A.C.A. 4-75-601(2). Ex-employees would fall under the
category of those who, without permission, disclose
a trade secret with knowledge that they acquired that
secret under circumstances placing them under a duty
of non disclosure.
The Act defines a trade
secret as "information, including a formula, pattern,
compilation, program, device, method, technique, or
process, that: (A) Derives independent economic value,
actual or potential, from not being generally known
to, and not being readily ascertainable by proper means
by, other persons who can obtain economic value from
its disclosure or use, and (B) Is the subject of efforts
that are reasonable under the circumstances to maintain
its secrecy." A.C.A. 4-75-601(4). Thus, under the
Act, to qualify as a trade secret, the information must
have independent economic value, it must be somewhat
difficult to compile or discover, and its owner must
have taken reasonable measures to maintain its secrecy.
The Act and Case Law
Practitioners cannot,
however, rely on just the Act when counseling clients
on protecting their trade secrets. The Arkansas Supreme
Court has expanded on the requirements that must be
met for information to qualify as a trade secret. For
an excellent and far more in-depth treatment of this
issue, see Brandon B. Cate, Case Note, Saforo &
Associates, Inc. v. Porocel Corp.: The Failure
of the Uniform Trade Secrets Act to Clarify the Doubtful
and Confused Status of Common Law Trade Secret Principles,
53 ARK. L. REV. 687 (2000).
In Saforo & Associates,
Inc. v. Porocel, 337 Ark. 553, 991 S.W.2d 117 (1999)

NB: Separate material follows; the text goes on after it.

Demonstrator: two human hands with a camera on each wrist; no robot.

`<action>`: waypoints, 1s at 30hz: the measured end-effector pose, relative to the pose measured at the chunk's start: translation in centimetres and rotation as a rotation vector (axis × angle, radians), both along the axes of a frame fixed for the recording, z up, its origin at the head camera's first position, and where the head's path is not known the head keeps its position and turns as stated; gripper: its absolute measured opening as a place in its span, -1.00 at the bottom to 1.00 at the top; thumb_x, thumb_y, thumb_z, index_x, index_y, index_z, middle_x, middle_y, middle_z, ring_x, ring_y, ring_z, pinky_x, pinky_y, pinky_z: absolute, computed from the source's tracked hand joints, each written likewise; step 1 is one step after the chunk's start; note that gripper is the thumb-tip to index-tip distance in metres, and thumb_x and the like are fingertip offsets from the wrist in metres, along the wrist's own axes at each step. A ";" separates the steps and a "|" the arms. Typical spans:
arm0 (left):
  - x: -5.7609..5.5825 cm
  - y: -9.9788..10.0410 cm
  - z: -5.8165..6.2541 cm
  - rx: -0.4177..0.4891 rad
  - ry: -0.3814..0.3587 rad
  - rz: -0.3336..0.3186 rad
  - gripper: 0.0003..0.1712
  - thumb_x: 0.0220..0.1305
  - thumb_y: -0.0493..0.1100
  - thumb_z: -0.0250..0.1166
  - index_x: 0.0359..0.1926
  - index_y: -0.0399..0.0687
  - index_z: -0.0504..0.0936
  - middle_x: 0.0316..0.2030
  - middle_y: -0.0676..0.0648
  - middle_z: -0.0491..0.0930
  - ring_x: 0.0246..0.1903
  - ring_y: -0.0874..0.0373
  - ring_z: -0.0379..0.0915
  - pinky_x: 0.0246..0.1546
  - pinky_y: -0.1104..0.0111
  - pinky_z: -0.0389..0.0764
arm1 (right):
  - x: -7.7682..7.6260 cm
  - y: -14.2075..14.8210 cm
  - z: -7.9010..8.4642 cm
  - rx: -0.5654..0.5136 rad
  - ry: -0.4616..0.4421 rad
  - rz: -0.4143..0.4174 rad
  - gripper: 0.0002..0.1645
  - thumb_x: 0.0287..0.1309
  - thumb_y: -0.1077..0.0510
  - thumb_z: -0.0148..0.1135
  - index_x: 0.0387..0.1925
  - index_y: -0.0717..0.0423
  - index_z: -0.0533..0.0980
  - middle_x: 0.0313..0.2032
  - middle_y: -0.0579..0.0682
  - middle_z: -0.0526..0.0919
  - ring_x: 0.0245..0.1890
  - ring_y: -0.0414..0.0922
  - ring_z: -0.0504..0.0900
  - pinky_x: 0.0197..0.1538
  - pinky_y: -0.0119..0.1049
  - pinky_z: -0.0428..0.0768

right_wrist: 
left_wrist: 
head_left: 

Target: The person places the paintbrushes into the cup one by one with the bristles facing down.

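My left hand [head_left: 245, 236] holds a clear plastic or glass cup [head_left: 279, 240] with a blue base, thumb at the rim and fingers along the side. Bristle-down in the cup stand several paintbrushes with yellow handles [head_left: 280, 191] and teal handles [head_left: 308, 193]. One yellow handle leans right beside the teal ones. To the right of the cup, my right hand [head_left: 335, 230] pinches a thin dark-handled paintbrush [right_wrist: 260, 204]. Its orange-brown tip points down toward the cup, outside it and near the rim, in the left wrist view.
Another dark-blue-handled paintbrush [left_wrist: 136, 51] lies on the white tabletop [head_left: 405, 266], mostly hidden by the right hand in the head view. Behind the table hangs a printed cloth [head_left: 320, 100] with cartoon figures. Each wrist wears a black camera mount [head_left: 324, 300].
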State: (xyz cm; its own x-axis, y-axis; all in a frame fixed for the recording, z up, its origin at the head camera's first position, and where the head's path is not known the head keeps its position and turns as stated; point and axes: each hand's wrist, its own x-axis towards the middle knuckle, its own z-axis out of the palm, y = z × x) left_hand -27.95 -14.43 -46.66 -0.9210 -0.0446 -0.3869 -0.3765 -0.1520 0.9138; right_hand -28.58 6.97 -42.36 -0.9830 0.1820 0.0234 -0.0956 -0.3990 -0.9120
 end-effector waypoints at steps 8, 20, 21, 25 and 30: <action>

the Arkansas Supreme Court adopted six factors from
the Restatement (First) of Torts § 757, cmt. b
(1939).1 See also Wal-Mart Stores, Inc.
v. P.O. Market, Inc., 347 Ark. 651, 66 S.W.3d 620,
630 (2002). These factors are as follows:
(1) [T]he
extent to which the information is known outside the
business;
(2) the extent
to which the information is known by employees and others
involved in the business;
(3) the extent
of measures taken . . . to guard the secrecy of the
information;
(4) the value
of the information to [the business] and to its competitors;
(5) the amount
of effort or money expended . . . in developing the
information; and,
(6) the ease
or difficulty with which the information could be properly
acquired or
duplicated by others.
Wal-Mart, 66 S.W.3d at 630. Each one of these
factors, in addition to the statutory requirements,
must be met for information to be protected as a trade
secret. Id. This is important because some of
the six factors adopted by the Saforo Court are
not readily evident by the statutory requirements.2
In particular, the second and fifth factors do not necessarily
follow from the Act.
Regarding the second factor,
while it can certainly be argued that knowledge of certain
information by employees of a business sheds light on
the extent to which the business has gone to protect
its secrets, some information, such as customer lists,
needs to be widely known by the employees so that they
can use the information to successfully conduct business.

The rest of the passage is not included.